Abstract:
The term flâneur appeared first in the eighteenth century as conveying the meaning of idleness; in the nineteenth century it has already been applied to the metropolitan man who is freely moving in the urban public. Charles Baudelaire, the emblematic Parisian flâneur was to demonstrate both in his own life and through his poetry the huge transformation going on from a detective-like observer to somebody being passive member only of the urban crowd. The historical experience gained by the middle-class male stroller mirrors the intricate mental and material reality of contemporary European modernity. The physical framework has been the planned, geometrical and monumental cityscape of the metropolis, which accommodates a mass society where everybody is stranger to anybody else. The stroller is key figure in this setting, the dominant mode of behavior of whom is that of the blasé as it has been conceptualized by Georg Simmel. The modern (alienated) human experience and self-restraint public behavior, however, is widened with the time passing as being adopted first by the middleclass urban-dweller women, and sometime later by many members of the lower classes.
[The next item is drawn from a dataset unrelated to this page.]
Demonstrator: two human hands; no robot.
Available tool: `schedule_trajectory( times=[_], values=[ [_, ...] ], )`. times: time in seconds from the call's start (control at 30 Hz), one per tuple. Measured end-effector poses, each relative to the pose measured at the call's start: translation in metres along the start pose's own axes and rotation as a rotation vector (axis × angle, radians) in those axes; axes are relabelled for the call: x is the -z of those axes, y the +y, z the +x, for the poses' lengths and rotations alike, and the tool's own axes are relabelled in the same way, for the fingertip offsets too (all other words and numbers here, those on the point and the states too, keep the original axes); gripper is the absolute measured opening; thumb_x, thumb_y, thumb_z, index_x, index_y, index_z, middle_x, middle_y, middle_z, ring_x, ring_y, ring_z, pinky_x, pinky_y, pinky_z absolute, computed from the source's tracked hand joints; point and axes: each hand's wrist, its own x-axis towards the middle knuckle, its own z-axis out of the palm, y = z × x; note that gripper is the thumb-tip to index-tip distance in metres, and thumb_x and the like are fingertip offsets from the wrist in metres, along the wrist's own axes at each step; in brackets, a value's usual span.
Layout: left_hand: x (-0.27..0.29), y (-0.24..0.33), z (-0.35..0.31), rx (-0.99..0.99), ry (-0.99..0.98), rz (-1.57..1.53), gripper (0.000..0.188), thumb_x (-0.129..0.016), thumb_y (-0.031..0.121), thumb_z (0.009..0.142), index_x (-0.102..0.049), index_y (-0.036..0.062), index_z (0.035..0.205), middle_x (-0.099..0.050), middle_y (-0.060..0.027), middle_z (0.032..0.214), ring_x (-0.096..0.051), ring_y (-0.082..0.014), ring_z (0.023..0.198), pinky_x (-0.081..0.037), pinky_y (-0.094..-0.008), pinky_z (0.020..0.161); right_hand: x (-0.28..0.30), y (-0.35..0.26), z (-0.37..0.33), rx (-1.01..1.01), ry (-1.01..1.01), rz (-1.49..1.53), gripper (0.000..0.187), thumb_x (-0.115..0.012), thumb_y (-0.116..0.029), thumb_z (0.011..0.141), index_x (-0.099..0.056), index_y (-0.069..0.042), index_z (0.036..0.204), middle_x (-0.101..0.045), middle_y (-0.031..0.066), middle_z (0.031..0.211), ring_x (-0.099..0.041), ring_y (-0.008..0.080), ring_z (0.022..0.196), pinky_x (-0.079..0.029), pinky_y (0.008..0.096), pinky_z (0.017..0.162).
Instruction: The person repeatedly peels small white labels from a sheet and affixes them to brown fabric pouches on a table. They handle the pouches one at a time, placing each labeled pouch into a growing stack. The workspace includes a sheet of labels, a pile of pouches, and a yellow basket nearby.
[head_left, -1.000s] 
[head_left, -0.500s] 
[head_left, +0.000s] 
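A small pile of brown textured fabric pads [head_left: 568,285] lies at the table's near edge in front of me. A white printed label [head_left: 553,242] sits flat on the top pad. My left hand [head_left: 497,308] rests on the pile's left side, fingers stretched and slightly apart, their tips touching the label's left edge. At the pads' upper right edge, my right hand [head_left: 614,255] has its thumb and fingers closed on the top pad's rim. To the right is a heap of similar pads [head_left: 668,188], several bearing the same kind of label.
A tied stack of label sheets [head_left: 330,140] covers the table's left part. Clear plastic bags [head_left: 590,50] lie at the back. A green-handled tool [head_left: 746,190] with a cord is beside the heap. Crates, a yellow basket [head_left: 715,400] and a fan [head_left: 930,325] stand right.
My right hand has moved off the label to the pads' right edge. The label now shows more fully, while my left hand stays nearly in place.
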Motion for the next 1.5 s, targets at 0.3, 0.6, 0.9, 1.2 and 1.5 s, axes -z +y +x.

The latter are initially hostile to the bourgeois code of publicity by protesting against it in the form of transgression. A good example for it has been the Other Vienna, the suburbs of the city of the turn of the nineteenth and twentieth century which could successfully generate a counterculture opposing the Ringstrasse culture of the aristocratic and bourgeois Vienna.
Any use of the analytical term flâneur and flânerie provides a favorable opportunity for gaining a holistic view of the modern city in its past entirety.